日本の現在の社会保障制度は全ての国民を対象にしたものであり、1:所得保障、2:医療保障、3:公衆衛生及び医療、4社会福祉の4分野で構成されています。
1:年金保険、失業(雇用)保険、労災保険、生活保護、社会手当て(児童手当)
2:医療保険(国民健康保険)、老人保健
3:国民が健康に生活できるようになるための予防と衛生
4:障害者、高齢者、児童などに対して、所得保障と医療保障だけでは対応できない、自立を目指すうえでの不可欠な対人サービス(公的介護保険制度など)

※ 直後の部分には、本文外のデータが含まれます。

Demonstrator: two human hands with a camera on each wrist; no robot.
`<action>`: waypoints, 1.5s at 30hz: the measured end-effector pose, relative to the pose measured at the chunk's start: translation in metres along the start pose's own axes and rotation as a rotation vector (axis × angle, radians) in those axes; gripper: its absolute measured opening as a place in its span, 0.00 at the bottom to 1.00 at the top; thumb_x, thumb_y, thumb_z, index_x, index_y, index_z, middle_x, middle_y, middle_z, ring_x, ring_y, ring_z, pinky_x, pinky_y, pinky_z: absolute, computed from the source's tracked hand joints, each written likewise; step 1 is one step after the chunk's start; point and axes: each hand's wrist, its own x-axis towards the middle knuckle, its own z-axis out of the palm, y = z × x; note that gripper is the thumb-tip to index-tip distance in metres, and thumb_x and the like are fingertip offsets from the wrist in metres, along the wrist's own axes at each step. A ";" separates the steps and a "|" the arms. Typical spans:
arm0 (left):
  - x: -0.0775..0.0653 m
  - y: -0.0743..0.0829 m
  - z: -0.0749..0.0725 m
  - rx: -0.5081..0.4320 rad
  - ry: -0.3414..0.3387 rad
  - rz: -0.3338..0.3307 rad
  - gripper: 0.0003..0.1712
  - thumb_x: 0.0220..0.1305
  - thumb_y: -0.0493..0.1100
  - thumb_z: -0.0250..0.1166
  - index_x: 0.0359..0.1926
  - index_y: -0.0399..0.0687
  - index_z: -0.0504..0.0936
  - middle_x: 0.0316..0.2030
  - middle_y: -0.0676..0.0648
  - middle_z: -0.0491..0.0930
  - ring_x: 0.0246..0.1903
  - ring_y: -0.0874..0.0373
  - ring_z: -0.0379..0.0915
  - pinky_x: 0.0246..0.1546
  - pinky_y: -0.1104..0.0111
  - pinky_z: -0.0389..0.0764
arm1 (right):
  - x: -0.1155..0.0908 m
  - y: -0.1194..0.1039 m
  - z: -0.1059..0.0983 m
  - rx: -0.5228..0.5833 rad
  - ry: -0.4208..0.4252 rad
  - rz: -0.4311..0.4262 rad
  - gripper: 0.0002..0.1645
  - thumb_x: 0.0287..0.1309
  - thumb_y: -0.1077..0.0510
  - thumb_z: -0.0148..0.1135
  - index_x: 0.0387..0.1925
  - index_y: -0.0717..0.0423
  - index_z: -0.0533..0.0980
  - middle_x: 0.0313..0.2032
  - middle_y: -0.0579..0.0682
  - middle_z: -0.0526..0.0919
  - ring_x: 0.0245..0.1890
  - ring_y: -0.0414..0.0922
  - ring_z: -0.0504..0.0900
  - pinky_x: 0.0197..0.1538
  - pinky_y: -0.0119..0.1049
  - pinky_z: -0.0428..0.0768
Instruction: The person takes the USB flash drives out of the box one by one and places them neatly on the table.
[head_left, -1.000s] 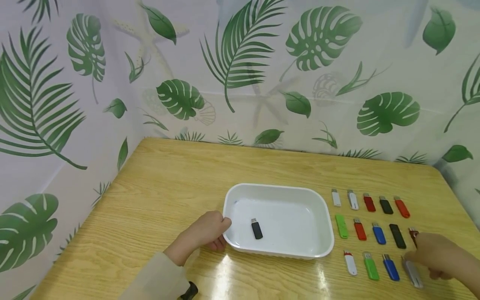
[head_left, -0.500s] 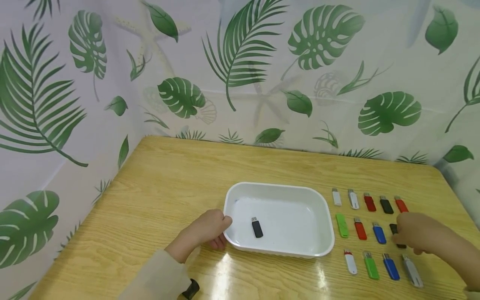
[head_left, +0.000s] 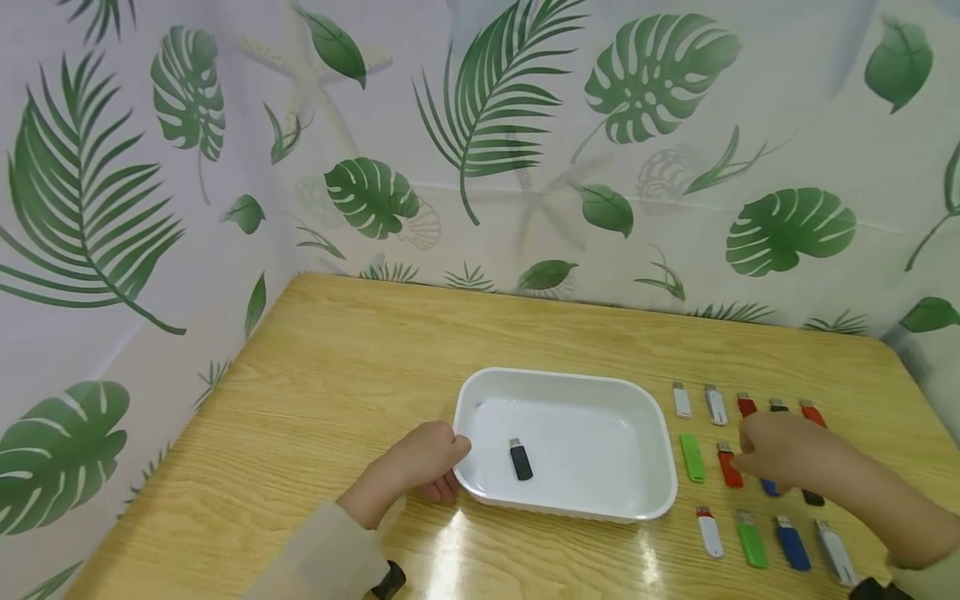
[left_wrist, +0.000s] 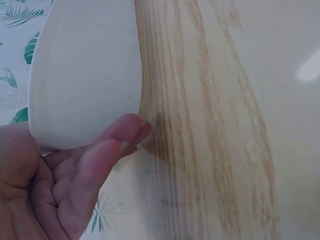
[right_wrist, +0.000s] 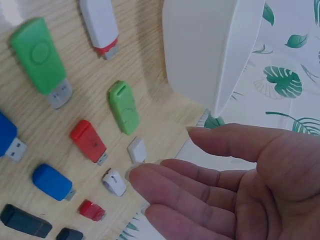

現在の社会保障を取り巻く環境は、急速な少子・高齢化の進行、バブル崩壊以後の経済の長引く低迷と厳しい国家の財政状況、それに伴う雇用環境の変化や国民ニーズの多様化などにより、厳しい状況にあります。今後も社会保障制度の持続可能性が確保されるためには、再度社会保障全体の給付と負担の在り方の見直していく必要があります。
そのための基本認識として、1:年金、医療、介護等の諸制度の改革について、次世代育成支援や多様な働き方への対応を視野に入れながら、他の関連政策との連携を図りつつ、生涯を通じた生活保障の在り方の改革、2:給付と負担について、自助・共助・公助の適切な組み合わせを図りつつ、国民経済や財政とバランスのとれたものとなるように見直しを行う、という2点が重要です。